### Task to carry out
Look through the material beneath and copy each line with the word "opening".

### Dataset extract
============

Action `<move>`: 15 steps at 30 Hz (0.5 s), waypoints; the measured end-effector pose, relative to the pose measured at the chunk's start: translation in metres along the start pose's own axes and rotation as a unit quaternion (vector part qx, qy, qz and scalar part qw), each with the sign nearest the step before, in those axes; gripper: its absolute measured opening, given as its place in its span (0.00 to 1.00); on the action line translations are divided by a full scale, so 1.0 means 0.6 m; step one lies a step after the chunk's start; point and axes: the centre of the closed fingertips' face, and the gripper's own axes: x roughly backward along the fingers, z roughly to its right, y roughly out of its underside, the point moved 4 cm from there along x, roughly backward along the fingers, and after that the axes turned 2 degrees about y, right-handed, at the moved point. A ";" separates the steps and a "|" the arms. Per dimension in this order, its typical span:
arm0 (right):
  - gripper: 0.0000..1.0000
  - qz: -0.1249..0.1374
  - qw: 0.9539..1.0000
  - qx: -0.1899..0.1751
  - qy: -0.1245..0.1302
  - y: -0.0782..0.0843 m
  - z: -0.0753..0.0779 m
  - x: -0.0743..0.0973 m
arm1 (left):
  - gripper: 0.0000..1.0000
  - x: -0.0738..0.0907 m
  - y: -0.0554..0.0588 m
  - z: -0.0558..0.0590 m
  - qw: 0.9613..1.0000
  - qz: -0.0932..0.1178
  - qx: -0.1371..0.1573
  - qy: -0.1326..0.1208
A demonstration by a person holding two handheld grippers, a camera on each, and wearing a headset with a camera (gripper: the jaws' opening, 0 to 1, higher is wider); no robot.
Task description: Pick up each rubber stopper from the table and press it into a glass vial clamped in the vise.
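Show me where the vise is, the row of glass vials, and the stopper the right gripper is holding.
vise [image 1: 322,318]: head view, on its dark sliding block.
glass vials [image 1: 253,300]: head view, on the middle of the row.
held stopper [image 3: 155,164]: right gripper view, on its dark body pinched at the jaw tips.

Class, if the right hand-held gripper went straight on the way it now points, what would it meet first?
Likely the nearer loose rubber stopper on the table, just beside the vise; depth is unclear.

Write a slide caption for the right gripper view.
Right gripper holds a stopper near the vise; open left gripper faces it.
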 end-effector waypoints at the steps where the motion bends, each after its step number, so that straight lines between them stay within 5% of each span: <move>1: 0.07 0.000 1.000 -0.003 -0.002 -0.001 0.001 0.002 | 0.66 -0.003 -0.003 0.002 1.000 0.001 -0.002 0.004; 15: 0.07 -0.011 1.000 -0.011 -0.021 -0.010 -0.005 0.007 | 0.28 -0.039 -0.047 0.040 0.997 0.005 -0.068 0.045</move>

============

### Result of the task
Action `<move>`: 15 steps at 30 Hz (0.5 s), waypoints; the measured end-effector pose, relative to the pose measured at the chunk's start: translation in metres along the start pose's own axes and rotation as a unit quaternion (vector part qx, qy, qz and scalar part qw), each with the sign nearest the step before, in those axes; gripper: its absolute measured opening, given as its place in its span (0.00 to 1.00); on the action line translations are divided by a full scale, so 1.0 means 0.6 m; step one lies a step after the chunk's start; point and axes: the centre of the closed fingertips' face, and the gripper's own axes: x roughly backward along the fingers, z roughly to its right, y roughly out of its underside, the point moved 4 cm from there along x, roughly backward along the fingers, and after that the axes turned 2 degrees about y, right-handed, at the moved point. A ";" separates the steps and a "|" the arms. Per dimension in this order, its typical span:
A demonstration by a person holding two handheld grippers, a camera on each, and wearing a headset with a camera (gripper: the jaws' opening, 0 to 1, higher is wider); no robot.

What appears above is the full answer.